The cracks (from the ones that I can see) are all the way through. Still no worries about that? :sad:


----------



## Bud Cline (Feb 12, 2006)

> The cracks (from the ones that I can see) are all the way through. Still no worries about that?


Not that I can see!

I've seen that happen a lot.
If you consider you have several things going on...
such as: 
the structure make up and temperature
the primer coating
the plastic wire jacket and maybe plastic matting
the metal wire conductors
the cement (SLC) and components
SLC temperature
water temperature
interior environment
air flow

everything acting and reacting at different rates.

Not to worry.:thumbsup:

Now if things like air-pocks and blisters and pimples had developed in the surface that would be a different story, but that doesn't seem to be the case.

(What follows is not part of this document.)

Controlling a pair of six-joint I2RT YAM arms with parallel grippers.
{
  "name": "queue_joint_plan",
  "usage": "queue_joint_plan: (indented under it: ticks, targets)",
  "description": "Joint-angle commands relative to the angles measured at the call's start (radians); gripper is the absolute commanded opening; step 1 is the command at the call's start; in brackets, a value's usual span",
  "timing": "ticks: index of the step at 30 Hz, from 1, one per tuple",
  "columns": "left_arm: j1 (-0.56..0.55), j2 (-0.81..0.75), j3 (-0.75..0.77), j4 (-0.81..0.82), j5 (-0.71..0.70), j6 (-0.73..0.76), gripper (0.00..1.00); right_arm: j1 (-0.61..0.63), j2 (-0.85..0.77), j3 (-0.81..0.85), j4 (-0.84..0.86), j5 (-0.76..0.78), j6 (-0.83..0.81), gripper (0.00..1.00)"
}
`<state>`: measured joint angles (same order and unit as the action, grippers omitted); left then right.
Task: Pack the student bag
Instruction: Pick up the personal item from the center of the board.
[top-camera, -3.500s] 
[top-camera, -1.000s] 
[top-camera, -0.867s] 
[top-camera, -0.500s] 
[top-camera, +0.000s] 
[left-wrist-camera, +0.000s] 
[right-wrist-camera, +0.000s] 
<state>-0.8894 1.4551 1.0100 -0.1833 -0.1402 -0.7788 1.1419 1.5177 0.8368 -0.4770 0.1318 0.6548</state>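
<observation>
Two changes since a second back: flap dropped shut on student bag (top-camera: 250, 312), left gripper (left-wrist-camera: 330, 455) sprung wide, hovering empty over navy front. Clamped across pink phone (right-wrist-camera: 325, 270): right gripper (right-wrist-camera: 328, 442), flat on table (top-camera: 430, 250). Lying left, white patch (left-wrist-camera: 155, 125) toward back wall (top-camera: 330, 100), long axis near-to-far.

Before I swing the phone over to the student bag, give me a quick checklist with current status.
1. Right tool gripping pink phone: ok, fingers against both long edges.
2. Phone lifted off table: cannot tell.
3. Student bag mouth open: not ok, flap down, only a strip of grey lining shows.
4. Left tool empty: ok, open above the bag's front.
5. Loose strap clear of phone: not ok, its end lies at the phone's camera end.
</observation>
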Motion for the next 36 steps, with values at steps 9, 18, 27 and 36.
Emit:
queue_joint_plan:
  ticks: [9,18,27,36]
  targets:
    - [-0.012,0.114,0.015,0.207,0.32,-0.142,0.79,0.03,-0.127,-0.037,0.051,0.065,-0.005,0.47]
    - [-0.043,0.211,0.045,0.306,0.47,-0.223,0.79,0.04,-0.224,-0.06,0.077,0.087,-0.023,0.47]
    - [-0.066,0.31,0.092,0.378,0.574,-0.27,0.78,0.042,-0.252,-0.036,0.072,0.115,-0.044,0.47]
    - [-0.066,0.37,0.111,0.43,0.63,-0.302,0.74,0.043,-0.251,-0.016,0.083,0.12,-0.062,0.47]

Besides...what can happen? The cracks will fill with thinset and the tile will bridge the cracks and other than routine temperature changes from now on everything will be normal. There can be no external forces on that strata if you allowed for perimeter expansion. Turn the heat on and see what happens. I can tell you tho - nothing will happen, I'm sure of it. 

Someday I'll tell you about the 3500 square feet of SLC we once poured over a wax-impregnated brick-paver corridor throughout a Holiday Inn. We mixed the SLC with ice water to slow things down and encourage the marriage of the many many mixings...and we used rapid set SLC. By six a.m. the next morning the SLC was nothing short of perfect. Oh hell yes it was cracked everywhere but none-the-less perfect for the tile application. We had a lot of sinks in the pattern of the brick and the Damned SLC found its way into a banquet room where a dam failed, but other than that everything was great. Looked scary as hell but still great. The tile went down without a hitch and is there today remaining flawless. That was twelve years ago.:thumbup:

*GO FOR IT!*


----------



## angus242 (Oct 20, 2007)

OK, upon further review, I did lay 1/2 of the ply underlayment perpendicular. I found incarnation #2 of this job (yes I am on the 3rd version). Joists run left-right in the pic.










I ended up pulling put the hydronic, replaced with ACX ply and installed the Laticrete mat in the area you see above with the PEX.

UGH 

This is what I get when "trying" new things. I have been pushed pretty soundly by a few folks from Laticrete to try their products. Since I was using the Laticrete heating, I figured I'd use the SLC too. I have successfully used Mapei stuff in the past. Hell, this past week, I even did a small bathroom with some Bostik SLC (Durabond 83P). 

I'm fairly certain I did something wrong here. I cannot imagine it's a problem withe the Laticrete Latilevel 86. Maybe it was my room temperature water. I'll go over everything again next week to verify my steps. 

There's a reason I use and stick with Mapei products (familiarity). 

Dammit


----------



## PrecisionFloors (Jan 24, 2006)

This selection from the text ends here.